Items listed in a dataset

------------------------------

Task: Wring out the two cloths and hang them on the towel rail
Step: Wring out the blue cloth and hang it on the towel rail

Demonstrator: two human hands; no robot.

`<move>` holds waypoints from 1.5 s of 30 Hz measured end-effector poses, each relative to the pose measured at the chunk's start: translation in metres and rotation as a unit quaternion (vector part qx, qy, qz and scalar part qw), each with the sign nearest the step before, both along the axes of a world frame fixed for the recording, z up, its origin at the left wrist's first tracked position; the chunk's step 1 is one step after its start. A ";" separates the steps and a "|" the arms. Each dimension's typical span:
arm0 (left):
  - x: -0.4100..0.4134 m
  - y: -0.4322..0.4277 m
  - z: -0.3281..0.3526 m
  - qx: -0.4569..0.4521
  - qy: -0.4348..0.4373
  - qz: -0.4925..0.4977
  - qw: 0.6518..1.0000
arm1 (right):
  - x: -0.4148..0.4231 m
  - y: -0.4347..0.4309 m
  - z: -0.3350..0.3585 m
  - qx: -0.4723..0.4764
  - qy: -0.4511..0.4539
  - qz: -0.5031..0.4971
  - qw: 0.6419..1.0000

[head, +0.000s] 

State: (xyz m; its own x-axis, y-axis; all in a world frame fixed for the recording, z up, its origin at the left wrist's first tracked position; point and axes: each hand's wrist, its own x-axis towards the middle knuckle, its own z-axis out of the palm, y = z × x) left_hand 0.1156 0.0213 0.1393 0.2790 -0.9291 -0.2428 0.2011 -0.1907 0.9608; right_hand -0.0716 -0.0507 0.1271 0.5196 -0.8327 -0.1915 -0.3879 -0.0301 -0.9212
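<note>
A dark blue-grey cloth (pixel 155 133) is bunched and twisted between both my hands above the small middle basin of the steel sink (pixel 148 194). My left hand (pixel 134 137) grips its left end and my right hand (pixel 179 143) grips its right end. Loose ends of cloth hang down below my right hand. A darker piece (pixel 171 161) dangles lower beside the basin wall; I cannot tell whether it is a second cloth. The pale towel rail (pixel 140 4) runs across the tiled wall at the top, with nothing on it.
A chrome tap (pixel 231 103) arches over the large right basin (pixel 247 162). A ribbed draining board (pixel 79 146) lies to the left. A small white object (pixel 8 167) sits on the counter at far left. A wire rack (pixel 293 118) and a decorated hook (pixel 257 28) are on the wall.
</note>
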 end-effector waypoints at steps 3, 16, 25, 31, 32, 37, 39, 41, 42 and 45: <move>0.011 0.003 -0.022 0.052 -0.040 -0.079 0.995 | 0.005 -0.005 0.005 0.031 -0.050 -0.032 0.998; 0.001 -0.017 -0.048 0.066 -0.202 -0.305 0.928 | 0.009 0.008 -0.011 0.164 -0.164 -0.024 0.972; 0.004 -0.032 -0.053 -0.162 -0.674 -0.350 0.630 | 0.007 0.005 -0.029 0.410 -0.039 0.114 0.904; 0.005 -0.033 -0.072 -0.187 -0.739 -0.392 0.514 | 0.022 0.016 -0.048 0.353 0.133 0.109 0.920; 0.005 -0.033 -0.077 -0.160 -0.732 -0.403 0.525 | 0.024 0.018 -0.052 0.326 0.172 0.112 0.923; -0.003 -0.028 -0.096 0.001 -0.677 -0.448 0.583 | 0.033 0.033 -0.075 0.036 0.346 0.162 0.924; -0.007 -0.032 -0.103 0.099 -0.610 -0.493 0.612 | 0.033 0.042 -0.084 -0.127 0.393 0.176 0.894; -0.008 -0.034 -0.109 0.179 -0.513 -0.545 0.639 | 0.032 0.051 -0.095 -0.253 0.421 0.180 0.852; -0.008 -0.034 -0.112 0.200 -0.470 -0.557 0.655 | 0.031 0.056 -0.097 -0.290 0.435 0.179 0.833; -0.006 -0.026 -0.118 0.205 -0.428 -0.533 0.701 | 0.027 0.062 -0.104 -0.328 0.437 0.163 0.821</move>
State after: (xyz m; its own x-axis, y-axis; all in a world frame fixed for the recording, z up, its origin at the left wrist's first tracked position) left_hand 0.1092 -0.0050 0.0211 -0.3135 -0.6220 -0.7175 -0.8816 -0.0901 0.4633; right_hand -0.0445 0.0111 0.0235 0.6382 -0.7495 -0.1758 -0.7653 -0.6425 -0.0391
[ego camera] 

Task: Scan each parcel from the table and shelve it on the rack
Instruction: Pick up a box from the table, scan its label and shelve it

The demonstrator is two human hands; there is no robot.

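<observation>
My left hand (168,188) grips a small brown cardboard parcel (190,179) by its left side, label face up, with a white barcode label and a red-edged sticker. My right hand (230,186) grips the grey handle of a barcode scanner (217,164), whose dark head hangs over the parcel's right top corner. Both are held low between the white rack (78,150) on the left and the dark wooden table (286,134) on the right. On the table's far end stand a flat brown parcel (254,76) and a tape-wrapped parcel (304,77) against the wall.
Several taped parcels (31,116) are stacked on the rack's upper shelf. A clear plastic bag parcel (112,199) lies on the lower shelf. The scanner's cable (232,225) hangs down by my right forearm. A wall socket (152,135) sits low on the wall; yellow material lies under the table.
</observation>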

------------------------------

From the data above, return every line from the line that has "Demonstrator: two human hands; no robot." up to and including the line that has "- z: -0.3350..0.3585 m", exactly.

• **Result**:
Demonstrator: two human hands; no robot.

`<move>` holds waypoints from 1.5 s of 30 Hz measured end-effector poses, each relative to the pose measured at the chunk's start: translation in metres and rotation as a unit quaternion (vector part qx, qy, qz and scalar part qw), each with the sign nearest the step before, both along the axes of a world frame fixed for the recording, z up, its origin at the left wrist's first tracked position; the chunk's step 1 is one step after its start. A ";" separates the steps and a "|" the arms. Each dimension's typical span:
arm0 (left):
  - x: -0.4100..0.4134 m
  - y: -0.4322..0.4277 m
  - z: -0.3281..0.3526 m
  - qx: -0.4569..0.4521
  - qy: -0.4348..0.4373
  - qz: -0.4925..0.4977
  - qw: 0.6518..1.0000
arm1 (right):
  - x: -0.4148..0.4231 m
  - y: -0.4347..0.4309 m
  - z: -0.3350..0.3585 m

Nothing else is needed to complete this exercise.